WHAT YOU HAVE TO DO:
Of all the lines below, return only those starting with the line holding "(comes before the" and going on through the line holding "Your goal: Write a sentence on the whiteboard", exactly as written.
################
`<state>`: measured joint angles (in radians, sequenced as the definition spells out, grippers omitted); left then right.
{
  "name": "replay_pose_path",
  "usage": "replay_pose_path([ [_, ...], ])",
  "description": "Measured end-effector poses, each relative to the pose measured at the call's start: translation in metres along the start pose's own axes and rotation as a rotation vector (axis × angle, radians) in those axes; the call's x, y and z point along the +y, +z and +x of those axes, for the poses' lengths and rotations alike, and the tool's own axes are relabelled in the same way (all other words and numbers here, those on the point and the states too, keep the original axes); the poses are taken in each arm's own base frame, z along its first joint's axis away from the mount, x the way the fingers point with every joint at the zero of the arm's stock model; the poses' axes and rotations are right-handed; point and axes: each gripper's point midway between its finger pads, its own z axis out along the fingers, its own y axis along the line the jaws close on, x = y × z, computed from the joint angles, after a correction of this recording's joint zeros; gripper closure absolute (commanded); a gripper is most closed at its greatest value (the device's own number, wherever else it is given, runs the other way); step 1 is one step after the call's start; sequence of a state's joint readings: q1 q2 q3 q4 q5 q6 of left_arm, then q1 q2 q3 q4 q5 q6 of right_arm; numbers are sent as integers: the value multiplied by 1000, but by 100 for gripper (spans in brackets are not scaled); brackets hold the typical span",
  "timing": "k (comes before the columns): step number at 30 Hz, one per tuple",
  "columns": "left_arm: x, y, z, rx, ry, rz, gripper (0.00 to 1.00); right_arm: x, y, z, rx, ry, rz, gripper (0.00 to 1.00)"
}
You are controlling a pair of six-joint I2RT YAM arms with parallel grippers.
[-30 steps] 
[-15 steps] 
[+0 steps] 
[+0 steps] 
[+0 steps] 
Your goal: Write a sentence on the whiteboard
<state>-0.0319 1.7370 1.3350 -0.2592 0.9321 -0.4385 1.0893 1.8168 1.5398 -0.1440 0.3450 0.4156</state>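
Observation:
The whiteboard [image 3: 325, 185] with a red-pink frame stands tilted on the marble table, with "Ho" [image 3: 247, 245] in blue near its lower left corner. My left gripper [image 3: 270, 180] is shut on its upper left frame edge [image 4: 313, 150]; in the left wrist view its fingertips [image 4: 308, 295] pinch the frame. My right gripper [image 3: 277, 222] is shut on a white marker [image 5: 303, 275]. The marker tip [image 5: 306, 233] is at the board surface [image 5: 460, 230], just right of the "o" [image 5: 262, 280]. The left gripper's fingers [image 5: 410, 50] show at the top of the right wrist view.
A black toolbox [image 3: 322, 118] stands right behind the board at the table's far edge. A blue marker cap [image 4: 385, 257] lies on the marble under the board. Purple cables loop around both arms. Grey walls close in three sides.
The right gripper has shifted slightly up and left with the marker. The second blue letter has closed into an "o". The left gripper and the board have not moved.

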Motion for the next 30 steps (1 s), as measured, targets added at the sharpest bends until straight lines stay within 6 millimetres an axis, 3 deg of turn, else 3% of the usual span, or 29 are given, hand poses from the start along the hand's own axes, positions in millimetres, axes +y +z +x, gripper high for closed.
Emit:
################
EXERCISE RESPONSE:
  "timing": "k (comes before the columns): step number at 30 Hz, one per tuple",
  "columns": "left_arm: x, y, z, rx, ry, rz, gripper (0.00 to 1.00); right_arm: x, y, z, rx, ry, rz, gripper (0.00 to 1.00)"
}
You are controlling a pair of six-joint I2RT YAM arms with parallel grippers.
[-30 steps] 
[-15 steps] 
[+0 steps] 
[+0 steps] 
[+0 steps] 
Your goal: Write a sentence on the whiteboard

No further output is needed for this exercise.